[Article corrigé le 23/03/25 à 10h34, en 11e paragraphe, ndlr]
Aux coups de semonce ont succédé des tirs à balles réelles. Puis le couperet est tombé. Le 21 mars, une annonce laconique de l'Élysée a mis fin aux fonctions de Luc Rémont, 55 ans, PDG d'EDF, trois mois avant l'expiration officielle de son mandat. Soit l'un des plus brefs de ceux des 17 dirigeants de l'histoire de l'entreprise publique depuis sa création en 1946, deux ans et trois mois aux commandes. Bernard Fontana, 64 ans, ex-directeur général de Framatome, filiale de l'énergéticien et chaudiériste de la maison mère, le remplacera. Mais sa nomination ne sera définitive qu'après le feu vert de l'Assemblée nationale et du Sénat, selon l'article 13 de la Constitution.

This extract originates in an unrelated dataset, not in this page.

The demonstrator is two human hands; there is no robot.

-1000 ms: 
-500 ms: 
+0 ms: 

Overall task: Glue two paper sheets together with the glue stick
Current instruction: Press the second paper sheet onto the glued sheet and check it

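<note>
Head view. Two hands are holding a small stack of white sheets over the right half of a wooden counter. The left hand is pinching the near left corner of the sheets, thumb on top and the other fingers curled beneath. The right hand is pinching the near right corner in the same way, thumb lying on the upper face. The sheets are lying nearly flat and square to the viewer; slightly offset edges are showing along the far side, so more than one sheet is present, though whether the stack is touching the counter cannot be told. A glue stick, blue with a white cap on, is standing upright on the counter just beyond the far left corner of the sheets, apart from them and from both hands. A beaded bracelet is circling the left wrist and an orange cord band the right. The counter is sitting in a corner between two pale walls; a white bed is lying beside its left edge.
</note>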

L'éviction du patron du numéro deux mondial de l'énergie, même brutale, n'a surpris personne. Les signaux négatifs s'étaient multipliés depuis plusieurs mois. « Les relations avec l'Élysée ont été tendues dès avant son arrivée », remarque un ancien de Bercy. En septembre 2022, alors que l'État, actionnaire à 100 % du groupe depuis la même année, recherche le profil idéal pour prendre la suite de Jean-Bernard Lévy, le président de la République veut dissocier les fonctions à la tête d'EDF, en préférant un tandem composé d'un directeur général et d'un président non exécutif.